Work to complete> Repeat nothing but the lines below running from the one containing "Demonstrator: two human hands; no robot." to the one containing "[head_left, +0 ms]". Keep both end lines.

Records from a data collection:

++++++

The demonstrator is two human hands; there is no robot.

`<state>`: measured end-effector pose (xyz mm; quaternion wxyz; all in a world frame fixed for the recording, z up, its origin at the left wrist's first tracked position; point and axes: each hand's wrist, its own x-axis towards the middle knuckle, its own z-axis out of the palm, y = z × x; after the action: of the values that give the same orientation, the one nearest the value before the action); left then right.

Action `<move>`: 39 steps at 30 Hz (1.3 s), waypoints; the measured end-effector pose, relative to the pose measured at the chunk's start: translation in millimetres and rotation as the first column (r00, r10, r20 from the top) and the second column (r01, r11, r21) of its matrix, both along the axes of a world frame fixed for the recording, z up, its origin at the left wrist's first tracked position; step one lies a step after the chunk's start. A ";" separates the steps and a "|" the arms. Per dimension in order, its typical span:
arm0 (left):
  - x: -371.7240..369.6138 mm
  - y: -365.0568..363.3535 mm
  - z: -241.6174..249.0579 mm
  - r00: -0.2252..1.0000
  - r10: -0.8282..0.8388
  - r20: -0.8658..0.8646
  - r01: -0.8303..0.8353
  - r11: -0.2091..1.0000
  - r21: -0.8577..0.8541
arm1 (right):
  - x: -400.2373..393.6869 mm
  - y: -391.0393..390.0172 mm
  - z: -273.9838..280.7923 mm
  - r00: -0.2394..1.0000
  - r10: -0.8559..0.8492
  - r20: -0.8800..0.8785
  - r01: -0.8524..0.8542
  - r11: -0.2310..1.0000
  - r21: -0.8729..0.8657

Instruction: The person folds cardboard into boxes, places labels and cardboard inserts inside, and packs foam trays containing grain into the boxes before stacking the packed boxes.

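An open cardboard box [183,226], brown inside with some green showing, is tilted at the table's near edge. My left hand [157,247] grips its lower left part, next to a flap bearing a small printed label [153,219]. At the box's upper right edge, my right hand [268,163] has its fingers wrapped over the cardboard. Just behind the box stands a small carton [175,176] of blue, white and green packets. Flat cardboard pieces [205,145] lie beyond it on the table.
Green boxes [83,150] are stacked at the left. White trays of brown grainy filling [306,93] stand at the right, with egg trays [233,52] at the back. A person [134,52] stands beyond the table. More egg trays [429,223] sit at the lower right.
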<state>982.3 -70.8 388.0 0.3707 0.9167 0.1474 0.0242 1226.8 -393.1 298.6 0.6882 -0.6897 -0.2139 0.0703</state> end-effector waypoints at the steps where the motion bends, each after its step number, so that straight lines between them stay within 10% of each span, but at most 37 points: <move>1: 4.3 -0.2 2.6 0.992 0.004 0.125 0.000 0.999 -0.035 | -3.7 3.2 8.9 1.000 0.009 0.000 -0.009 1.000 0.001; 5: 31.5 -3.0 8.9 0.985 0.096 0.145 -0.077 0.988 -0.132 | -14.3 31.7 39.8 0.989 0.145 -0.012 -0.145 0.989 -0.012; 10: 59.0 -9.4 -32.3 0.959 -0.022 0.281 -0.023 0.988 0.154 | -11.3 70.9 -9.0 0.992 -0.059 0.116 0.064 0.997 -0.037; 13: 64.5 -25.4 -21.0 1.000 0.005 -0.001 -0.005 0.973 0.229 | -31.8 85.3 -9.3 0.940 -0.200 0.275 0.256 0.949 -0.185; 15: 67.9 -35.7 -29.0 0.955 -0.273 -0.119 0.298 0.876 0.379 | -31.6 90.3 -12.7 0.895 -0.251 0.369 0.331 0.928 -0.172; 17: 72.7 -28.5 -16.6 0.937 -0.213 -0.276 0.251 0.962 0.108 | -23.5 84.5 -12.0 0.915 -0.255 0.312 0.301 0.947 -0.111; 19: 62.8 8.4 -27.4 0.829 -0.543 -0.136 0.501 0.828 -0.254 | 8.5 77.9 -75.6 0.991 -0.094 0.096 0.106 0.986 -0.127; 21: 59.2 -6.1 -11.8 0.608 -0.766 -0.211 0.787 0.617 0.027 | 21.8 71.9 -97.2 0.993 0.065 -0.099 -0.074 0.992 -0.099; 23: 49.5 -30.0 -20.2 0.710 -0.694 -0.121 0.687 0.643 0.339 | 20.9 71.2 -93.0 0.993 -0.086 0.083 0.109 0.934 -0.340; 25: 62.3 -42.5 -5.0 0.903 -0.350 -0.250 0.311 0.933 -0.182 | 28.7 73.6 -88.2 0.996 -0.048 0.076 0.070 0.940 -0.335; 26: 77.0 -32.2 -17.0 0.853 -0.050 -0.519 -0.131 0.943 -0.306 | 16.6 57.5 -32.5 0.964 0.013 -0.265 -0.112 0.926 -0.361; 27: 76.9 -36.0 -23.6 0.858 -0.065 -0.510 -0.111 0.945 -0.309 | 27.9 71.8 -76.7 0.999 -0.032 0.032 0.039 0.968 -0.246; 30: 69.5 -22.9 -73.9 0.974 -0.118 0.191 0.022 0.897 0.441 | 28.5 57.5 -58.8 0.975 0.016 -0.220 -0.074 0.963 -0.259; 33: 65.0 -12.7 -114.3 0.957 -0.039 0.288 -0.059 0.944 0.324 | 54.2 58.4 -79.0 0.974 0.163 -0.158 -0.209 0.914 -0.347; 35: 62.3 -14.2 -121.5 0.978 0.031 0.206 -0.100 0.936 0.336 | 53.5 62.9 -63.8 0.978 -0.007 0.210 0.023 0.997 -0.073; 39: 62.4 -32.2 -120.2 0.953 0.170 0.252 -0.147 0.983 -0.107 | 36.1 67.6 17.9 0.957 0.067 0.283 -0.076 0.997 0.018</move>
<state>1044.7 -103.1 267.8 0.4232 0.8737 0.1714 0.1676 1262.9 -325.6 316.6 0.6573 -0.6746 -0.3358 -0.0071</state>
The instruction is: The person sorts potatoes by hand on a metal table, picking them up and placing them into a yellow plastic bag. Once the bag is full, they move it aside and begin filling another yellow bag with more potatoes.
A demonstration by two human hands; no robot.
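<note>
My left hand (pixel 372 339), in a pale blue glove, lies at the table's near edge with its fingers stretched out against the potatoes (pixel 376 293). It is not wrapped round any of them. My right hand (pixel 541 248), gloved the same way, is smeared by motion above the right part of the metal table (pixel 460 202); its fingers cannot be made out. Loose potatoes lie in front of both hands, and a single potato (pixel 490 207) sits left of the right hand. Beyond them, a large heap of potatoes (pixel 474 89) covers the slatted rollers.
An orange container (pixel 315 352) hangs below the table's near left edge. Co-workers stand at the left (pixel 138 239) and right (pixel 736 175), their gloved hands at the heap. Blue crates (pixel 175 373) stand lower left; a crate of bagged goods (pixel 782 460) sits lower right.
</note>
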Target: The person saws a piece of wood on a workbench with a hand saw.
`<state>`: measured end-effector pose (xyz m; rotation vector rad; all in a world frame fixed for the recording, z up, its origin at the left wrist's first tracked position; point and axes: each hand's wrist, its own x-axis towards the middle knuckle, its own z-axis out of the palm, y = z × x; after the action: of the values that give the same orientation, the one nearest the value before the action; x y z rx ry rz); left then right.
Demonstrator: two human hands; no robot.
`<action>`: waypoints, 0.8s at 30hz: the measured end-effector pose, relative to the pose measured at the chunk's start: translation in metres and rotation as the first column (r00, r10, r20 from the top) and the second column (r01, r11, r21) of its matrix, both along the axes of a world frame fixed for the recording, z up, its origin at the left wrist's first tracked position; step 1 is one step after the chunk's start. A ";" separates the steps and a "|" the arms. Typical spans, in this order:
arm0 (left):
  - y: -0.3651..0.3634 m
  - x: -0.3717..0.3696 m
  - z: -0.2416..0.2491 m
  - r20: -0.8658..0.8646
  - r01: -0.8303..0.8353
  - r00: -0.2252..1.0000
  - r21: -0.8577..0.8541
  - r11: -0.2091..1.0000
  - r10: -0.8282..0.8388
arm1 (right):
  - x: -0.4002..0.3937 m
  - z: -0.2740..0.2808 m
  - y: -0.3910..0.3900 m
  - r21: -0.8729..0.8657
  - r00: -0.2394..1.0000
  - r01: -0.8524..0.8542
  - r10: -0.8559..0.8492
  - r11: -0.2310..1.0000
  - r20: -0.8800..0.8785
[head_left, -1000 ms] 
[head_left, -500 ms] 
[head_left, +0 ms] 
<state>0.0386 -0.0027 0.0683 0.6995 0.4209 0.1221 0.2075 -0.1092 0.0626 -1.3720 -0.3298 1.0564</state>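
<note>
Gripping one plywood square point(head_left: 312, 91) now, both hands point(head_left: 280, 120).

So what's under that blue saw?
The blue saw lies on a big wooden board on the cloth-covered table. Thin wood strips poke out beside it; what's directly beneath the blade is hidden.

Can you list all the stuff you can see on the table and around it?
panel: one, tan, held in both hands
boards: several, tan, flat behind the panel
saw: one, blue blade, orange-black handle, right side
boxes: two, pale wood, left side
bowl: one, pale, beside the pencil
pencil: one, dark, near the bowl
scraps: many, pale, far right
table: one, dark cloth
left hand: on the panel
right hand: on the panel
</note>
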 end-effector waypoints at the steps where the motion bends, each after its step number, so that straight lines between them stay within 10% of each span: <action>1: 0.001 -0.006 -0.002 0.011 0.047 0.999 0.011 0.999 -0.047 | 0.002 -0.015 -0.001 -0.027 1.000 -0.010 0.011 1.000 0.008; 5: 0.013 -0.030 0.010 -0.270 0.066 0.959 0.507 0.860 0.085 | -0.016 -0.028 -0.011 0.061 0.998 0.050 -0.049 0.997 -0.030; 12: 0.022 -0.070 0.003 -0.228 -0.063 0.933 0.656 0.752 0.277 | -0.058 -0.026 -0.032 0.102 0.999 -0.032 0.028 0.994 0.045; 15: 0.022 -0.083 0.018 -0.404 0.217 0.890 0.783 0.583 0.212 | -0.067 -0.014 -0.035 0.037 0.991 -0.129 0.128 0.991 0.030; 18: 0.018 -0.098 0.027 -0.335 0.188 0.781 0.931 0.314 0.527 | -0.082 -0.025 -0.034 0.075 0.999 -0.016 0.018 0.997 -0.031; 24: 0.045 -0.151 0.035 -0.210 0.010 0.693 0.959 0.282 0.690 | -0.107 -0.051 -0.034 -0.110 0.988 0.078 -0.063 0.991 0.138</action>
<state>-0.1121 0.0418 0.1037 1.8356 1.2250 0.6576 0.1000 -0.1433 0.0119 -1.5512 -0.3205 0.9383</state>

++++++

Task answer>
Demonstrator: two human hands; no robot.
`<action>`: waypoints, 0.8s at 30hz: the measured end-effector pose, relative to the pose measured at the chunk's start: translation in metres and rotation as the first column (r00, r10, r20 from the top) and the second column (r01, r11, r21) of its matrix, both along the axes of a world frame fixed for the recording, z up, its origin at the left wrist's first tracked position; step 1 is one step after the chunk's start. A ";" separates the steps and a "|" the arms. Typical spans, in this order:
arm0 (left):
  - y: -0.3651..0.3634 m
  - x: -0.3717..0.3696 m
  - z: -0.2416..0.2491 m
  - r20: -0.8658..0.8646
  - r01: -0.8303..0.8353
  - r00: -0.2252..1.0000
  - r21: -0.8577..0.8541
  - r11: -0.2091..1.0000
  - r10: -0.8282..0.8388
arm1 (right):
  - x: -0.4002..0.3937 m
  - z: -0.2740..0.2808 m
  - y: -0.3910..0.3900 m
  - r21: -0.8729..0.8657
  - r00: -0.2394..1.0000
  - r01: -0.8524..0.8542
  - r10: -0.8559..0.8492
  - r11: -0.2310..1.0000
  - r20: -0.8800..0.8785
[head_left, -1000 ms] 
[head_left, -500 ms] 
[head_left, +0 ms] 

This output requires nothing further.